Did it disqualify the watchdog due to HPET wraparounds (5 minutes) or
due to the fixed threshold being applied?

> > So 'fixing' the watchdog is the wrong approach. Fixing the stuff which
> > prevents the watchdog to run is the proper thing to do.
>
> I'm not sure here. I feel like these delay-caused false positives
> (I've seen similar reports w/ VMs being stalled) are more common then
> one-off SMI TSC skews.

Yes, they are more common, but the other issues are reality as well.

> There are hard lines in the timekeeping code, where we do say: Don't
> delay us past X or we can't really handle it, but in this case, the
> main clocksource is fine and the limit is being caused by the
> watchdog. So I think some sort of a solution to remove this
> restriction would be good. We don't want to needlessly punish fine
> hardware because our checks for bad hardware add extra restrictions.

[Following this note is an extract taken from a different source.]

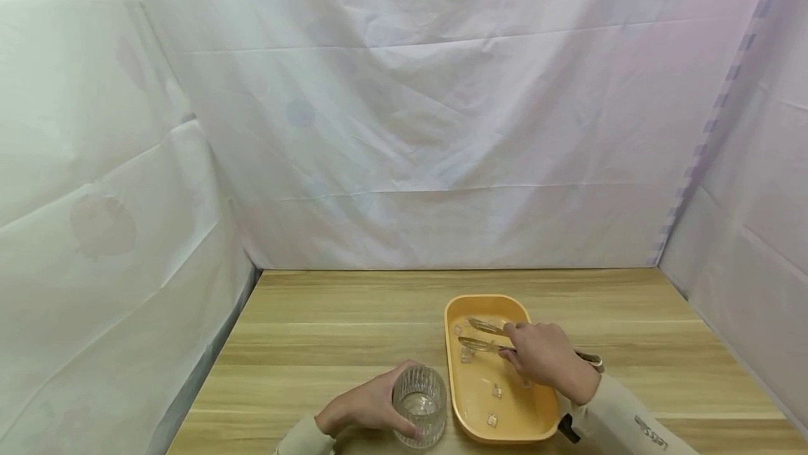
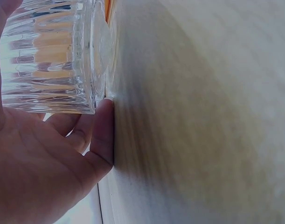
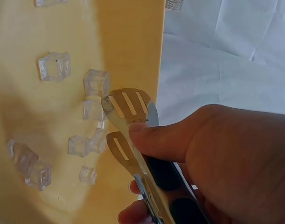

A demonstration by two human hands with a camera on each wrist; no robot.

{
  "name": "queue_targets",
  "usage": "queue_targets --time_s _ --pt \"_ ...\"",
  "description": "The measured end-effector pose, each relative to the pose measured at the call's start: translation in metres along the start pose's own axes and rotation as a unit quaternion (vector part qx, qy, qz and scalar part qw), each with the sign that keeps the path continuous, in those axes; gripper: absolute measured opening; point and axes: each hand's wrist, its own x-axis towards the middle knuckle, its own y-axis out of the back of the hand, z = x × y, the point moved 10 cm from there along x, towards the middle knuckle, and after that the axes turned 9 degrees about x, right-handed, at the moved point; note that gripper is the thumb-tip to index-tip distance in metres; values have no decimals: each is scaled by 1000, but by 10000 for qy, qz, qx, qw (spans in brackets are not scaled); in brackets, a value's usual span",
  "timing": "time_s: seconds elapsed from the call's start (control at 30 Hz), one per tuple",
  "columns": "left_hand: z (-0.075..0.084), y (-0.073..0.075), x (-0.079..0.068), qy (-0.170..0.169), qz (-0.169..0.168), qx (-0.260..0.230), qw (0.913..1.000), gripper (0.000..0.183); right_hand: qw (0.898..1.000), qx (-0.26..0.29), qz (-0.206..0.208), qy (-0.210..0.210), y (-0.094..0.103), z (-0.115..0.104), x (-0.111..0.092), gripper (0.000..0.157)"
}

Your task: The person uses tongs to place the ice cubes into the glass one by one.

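Observation:
A ribbed clear glass (image 1: 421, 406) stands on the table just left of a yellow tray. My left hand (image 1: 375, 400) grips it from the left side, thumb in front and fingers behind; clear shapes show inside, but I cannot tell what they are. In my right hand (image 1: 546, 357) I hold metal tongs (image 3: 133, 105) with slotted heads and dark grips. Their two arms are spread apart over the tray, with no cube between the heads. Several clear ice cubes (image 3: 54, 66) lie on the tray's floor, some clustered close to the tong heads.
The yellow tray (image 1: 473, 406) has a raised rim and sits lengthwise on the wood-grain table (image 1: 328, 329). White cloth (image 1: 404, 125) hangs behind the table and along both sides. A dark strap end (image 1: 568, 429) hangs by my right sleeve, near the tray's front right corner.

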Motion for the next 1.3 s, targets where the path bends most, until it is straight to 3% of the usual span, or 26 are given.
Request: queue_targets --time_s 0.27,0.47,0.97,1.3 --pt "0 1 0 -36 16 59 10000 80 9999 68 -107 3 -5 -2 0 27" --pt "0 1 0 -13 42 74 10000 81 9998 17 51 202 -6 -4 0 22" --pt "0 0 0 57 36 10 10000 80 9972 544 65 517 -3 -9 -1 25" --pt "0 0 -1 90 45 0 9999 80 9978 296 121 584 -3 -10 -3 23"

No argument here. Though fine hardware has an escape route already to
avoid the watchdog business alltogether (tsc=reliable on the command
line).

> That said, I agree the "should"s and other vague qualifiers in the
> commit description you point out should have more specifics to back
> things up. And I'm fine delaying this (and the follow-on) patch until
> those details are provided.

Fair enough.

Thanks,

tglx

2015-08-18 08:58:18

by Thomas Gleixner

[permalink] [raw]
Subject: Re: [PATCH 8/9] clocksource: Improve unstable clocksource detection

On Mon, 17 Aug 2015, Shaohua Li wrote:
> On Mon, Aug 17, 2015 at 03:17:28PM -0700, John Stultz wrote:
> > That said, I agree the "should"s and other vague qualifiers in the
> > commit description you point out should have more specifics to back
> > things up. And I'm fine delaying this (and the follow-on) patch until
> > those details are provided.
>
> It's not something I guess. We do see the issue from time to time. The
> IPMI driver accesses some IO ports in softirq and hog cpu for a very
> long time, then the watchdog alert.

You still fail to provide proper numbers. 'very long time' does not
qualify as an argument at all.

> The false alert on the other hand has very worse effect. It forces
> to use HPET as clocksource, which has very big performance
> penality. We can't even manually switch back to TSC as current
> interface doesn't allow us to do it, then we can only reboot the
> system. I agree the driver should be fixed, but the watchdog has
> false alert, we definitively should fix it.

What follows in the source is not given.